* [Activity]:
Below are the data; count the lines with the string "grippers" in them and give that number only.

* [Provided material]:
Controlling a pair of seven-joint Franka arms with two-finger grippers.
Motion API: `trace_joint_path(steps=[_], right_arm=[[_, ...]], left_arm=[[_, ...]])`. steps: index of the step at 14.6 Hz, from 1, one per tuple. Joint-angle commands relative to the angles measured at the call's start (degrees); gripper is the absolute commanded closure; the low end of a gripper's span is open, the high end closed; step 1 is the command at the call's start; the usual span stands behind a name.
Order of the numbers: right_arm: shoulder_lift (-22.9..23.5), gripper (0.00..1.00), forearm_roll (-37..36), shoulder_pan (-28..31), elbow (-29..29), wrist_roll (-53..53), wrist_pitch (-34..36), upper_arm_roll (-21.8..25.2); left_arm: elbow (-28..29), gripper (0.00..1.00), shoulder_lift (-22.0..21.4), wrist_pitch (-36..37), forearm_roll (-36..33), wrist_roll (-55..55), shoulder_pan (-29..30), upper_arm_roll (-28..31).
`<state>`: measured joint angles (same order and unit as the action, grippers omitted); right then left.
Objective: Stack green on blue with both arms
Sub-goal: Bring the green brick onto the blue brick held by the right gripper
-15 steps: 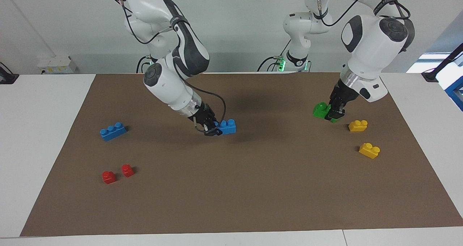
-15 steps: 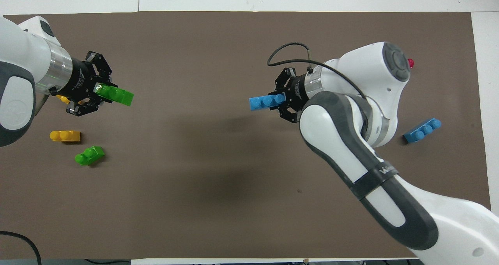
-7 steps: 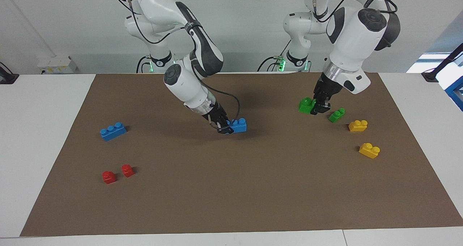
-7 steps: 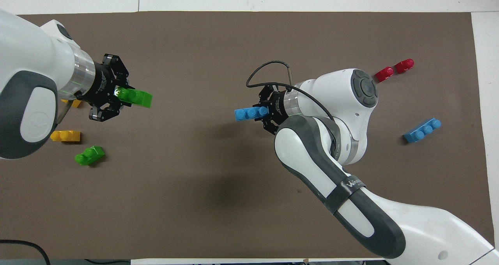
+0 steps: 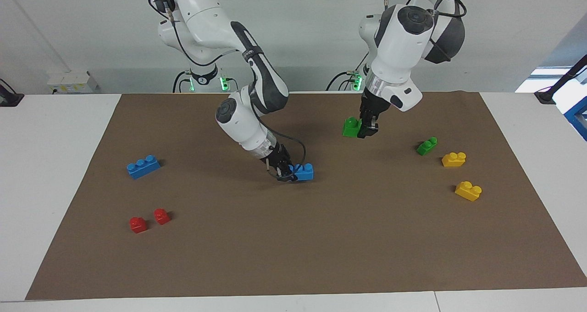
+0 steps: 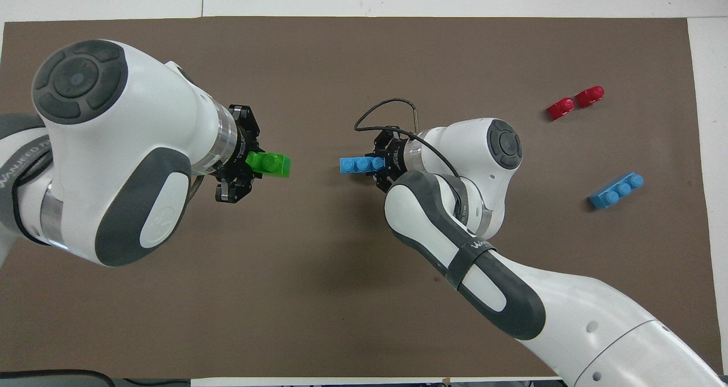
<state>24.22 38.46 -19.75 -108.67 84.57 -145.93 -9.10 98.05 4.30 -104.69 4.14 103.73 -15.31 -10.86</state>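
1. Over the middle of the counter (image 5: pixel 69 266) we see both pickups done: the left pincer (image 5: pixel 367 130) pinches the green two-stud brick (image 5: pixel 351 127) in the air, studs up.
2. Just farther out, our right pincer (image 5: pixel 285 173) pinches the blue three-stud brick (image 5: pixel 303 172) by one end, low over the brown mat (image 5: pixel 321 238); contact with the mat we cannot tell.
3. Green and blue sit apart, their free ends facing across a gap in the overhead view.
4. Left, we judge: closing the gap, aligning studs, pressing green onto blue.
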Motion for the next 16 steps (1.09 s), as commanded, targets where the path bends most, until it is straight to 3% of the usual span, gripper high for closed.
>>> trace_joint_path(steps=[1,7,16], right_arm=[[1.3,1.0,1.8,-0.6,-0.3,-1.1,-2.9,0.1],[3.4,1.0,1.9,-1.5,-0.4,-1.1,-5.6,0.1],[3.8,1.0,1.8,-1.5,-1.2,-1.3,-6.9,0.1]], left_arm=[[3.6,1.0,-2.6,-2.1,0.1,1.7,-0.9,0.7],[7.3,1.0,-3.2,-6.8,-0.8,4.9,-3.7,0.7],[8.8,1.0,0.9,-12.7,-4.7,12.2,-8.6,0.7]])
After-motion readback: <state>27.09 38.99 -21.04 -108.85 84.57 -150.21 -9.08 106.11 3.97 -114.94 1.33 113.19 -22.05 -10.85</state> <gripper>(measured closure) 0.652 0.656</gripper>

* [Result for this task]:
2